§ **TASK**: The whole listing must be returned exactly, with no line missing.
= = = = = = =
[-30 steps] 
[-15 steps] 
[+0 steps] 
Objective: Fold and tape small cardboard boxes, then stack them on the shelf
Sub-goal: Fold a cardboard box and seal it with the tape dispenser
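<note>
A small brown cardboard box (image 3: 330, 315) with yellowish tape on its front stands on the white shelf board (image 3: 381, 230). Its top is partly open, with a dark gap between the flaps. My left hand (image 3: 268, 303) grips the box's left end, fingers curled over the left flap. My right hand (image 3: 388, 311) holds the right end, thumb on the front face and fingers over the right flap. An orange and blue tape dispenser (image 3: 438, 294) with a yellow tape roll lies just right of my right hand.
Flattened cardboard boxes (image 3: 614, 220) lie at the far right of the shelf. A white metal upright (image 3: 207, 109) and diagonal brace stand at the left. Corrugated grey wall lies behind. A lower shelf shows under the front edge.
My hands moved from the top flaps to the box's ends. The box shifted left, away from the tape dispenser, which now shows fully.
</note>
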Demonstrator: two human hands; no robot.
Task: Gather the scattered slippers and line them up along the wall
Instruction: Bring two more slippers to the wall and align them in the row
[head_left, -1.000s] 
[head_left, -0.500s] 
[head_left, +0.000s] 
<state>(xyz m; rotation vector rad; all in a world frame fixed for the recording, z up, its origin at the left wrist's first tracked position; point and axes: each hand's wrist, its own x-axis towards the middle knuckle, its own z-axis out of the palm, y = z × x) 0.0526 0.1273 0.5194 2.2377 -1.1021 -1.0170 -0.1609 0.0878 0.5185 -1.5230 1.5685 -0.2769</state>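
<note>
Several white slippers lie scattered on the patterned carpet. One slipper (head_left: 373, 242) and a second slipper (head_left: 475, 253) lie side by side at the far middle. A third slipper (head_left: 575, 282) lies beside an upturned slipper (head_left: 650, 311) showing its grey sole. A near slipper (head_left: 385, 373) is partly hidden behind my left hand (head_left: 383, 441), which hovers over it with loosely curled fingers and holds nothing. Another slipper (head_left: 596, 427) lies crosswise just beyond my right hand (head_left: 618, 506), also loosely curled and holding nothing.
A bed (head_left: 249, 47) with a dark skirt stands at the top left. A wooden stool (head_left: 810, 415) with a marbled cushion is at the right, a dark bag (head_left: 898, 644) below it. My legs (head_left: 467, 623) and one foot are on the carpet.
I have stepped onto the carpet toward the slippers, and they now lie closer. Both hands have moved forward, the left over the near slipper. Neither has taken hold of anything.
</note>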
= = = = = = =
§ **SOLUTION FOR THIS TASK**:
[-30 steps] 
[-15 steps] 
[+0 steps] 
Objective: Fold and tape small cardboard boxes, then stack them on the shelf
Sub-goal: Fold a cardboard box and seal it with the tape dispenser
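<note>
A small brown cardboard box (image 3: 330, 315) with yellowish tape on its front stands on the white shelf board (image 3: 381, 230). Its top is partly open, with a dark gap between the flaps. My left hand (image 3: 268, 303) grips the box's left end, fingers curled over the left flap. My right hand (image 3: 388, 311) holds the right end, thumb on the front face and fingers over the right flap. An orange and blue tape dispenser (image 3: 438, 294) with a yellow tape roll lies just right of my right hand.
Flattened cardboard boxes (image 3: 614, 220) lie at the far right of the shelf. A white metal upright (image 3: 207, 109) and diagonal brace stand at the left. Corrugated grey wall lies behind. A lower shelf shows under the front edge.
My hands moved from the top flaps to the box's ends. The box shifted left, away from the tape dispenser, which now shows fully.
</note>
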Demonstrator: two human hands; no robot.
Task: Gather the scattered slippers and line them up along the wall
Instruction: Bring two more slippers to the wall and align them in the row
[head_left, -1.000s] 
[head_left, -0.500s] 
[head_left, +0.000s] 
<state>(xyz m; rotation vector rad; all in a world frame fixed for the recording, z up, its origin at the left wrist's first tracked position; point and axes: each hand's wrist, its own x-axis towards the middle knuckle, its own z-axis out of the palm, y = z × x) 0.0526 0.1273 0.5194 2.2377 -1.1021 -1.0170 -0.1609 0.0878 0.5185 -1.5230 1.5685 -0.2769</state>
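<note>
Several white slippers lie scattered on the patterned carpet. One slipper (head_left: 373, 242) and a second slipper (head_left: 475, 253) lie side by side at the far middle. A third slipper (head_left: 575, 282) lies beside an upturned slipper (head_left: 650, 311) showing its grey sole. A near slipper (head_left: 385, 373) is partly hidden behind my left hand (head_left: 383, 441), which hovers over it with loosely curled fingers and holds nothing. Another slipper (head_left: 596, 427) lies crosswise just beyond my right hand (head_left: 618, 506), also loosely curled and holding nothing.
A bed (head_left: 249, 47) with a dark skirt stands at the top left. A wooden stool (head_left: 810, 415) with a marbled cushion is at the right, a dark bag (head_left: 898, 644) below it. My legs (head_left: 467, 623) and one foot are on the carpet.
I have stepped onto the carpet toward the slippers, and they now lie closer. Both hands have moved forward, the left over the near slipper. Neither has taken hold of anything.
</note>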

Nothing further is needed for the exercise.